Leader Jeremy Corbyn launched the Real Change manifesto in Birmingham on Thursday. He said the party plans to update legislation to make it “fit for the digital age”.
Other new developments for the gambling industry include an overhaul of how advertising is currently conducted, a new framework for gambling limits, and a compulsory levy for operators to fund gambling support networks in the UK. This measure already exists in voluntary form as part of the GAMSTOP service.
Monitored consumer engagements
Following on from previous Deputy Leader Tom Watson’s calls, Labour will proceed with its plans for a new civic ombudsman. The role would oversee consumer engagements and “mechanisms for consumer compensation”.
The party has yet to suggest measures such as banning credit cards when gambling, which is what the smaller Liberal Democrats party is leading with in its manifesto.

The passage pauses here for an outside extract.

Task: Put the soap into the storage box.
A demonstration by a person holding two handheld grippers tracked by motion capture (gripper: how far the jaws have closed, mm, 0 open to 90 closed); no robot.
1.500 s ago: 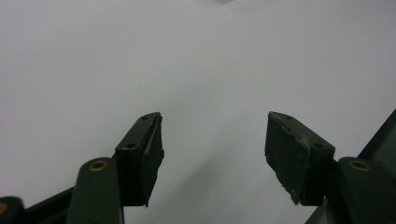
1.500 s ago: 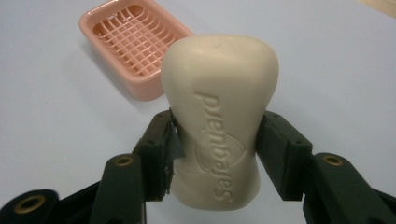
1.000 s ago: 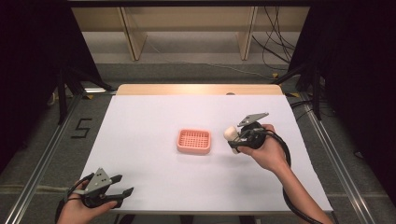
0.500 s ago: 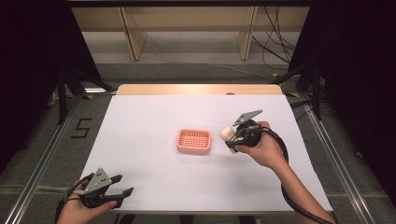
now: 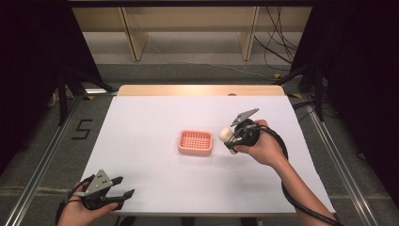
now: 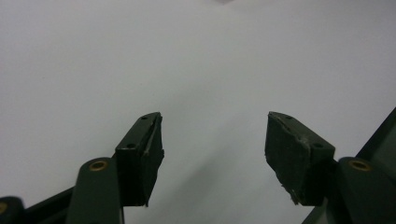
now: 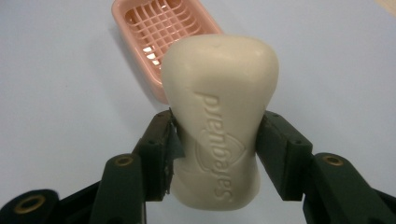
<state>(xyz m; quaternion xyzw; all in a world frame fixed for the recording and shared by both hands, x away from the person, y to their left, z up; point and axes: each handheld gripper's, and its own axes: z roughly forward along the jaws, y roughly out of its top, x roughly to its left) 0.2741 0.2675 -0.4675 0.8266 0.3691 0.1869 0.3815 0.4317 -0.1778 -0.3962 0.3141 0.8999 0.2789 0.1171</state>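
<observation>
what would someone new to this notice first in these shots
The cream bar of soap clamped between the jaws of the right gripper, held above the white table just right of the pink soap dish at its middle. Next, the left gripper at the table's near left corner, jaws open with nothing between them.

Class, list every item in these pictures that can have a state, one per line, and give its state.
Soap bar: clamped between the jaws of the right gripper, lifted off the table.
Soap dish: empty, upright on the white table.
Right gripper: shut on the soap bar, just right of the dish.
Left gripper: jaws open, holding nothing, near the table's front left edge.
</observation>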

Instead, Labour is concentrating on the relationship between gambling and soccer and sport as a whole. In his speech, Corbyn confirmed that the party would be committed to “examining the state of the game”. This means sanctioning a review on all governance and regulations that affect soccer, including ownership of clubs and how they are funded.

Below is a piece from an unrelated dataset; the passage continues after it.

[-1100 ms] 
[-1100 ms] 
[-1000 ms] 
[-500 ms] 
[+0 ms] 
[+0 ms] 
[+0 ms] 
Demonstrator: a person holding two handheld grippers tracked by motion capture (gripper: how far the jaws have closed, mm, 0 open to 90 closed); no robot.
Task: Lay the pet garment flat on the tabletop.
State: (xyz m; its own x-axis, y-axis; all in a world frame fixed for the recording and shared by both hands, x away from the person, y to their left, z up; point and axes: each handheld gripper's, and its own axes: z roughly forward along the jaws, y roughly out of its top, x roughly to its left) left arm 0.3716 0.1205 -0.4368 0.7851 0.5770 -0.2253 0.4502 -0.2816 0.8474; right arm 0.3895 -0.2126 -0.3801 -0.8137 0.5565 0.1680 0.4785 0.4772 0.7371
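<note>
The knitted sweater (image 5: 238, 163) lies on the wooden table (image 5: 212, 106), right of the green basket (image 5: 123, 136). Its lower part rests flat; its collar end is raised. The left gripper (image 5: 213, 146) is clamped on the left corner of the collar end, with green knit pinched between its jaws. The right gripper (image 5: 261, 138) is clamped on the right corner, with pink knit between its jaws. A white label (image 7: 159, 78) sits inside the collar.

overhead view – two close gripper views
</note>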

Soccer advertising concerns
Speaking about soccer, Corbyn observed that “the professional game has become divided between the extremes of the very rich and the very poor, with clubs in Bury and Bolton facing collapse.”
Soccer advertising was thrust into the spotlight in the UK after two Premier League clubs were forced to drop 1xBet as a sponsor earlier this year.
At the time, Labour Deputy Leader Tom Watson called for a crackdown on gambling advertisements. He said,
It’s time to make rules about gambling adverts and sponsorships much tighter.”
Rights a big issue
While launching his manifesto, Corbyn went on to suggest a community profit model. This would see accredited soccer supporters’ trusts able to buy communal shares and potentially oust at least two club directors.
It’s not just soccer that has come under Labour scrutiny in their manifesto. The document also confirms that significant sporting events, such as the ICC Cricket World Cup, should be available to watch for free on TV.
Rights are currently a big issue for the party, which will look to privatize large parts of telecommunications companies if they become the majority party on December 12.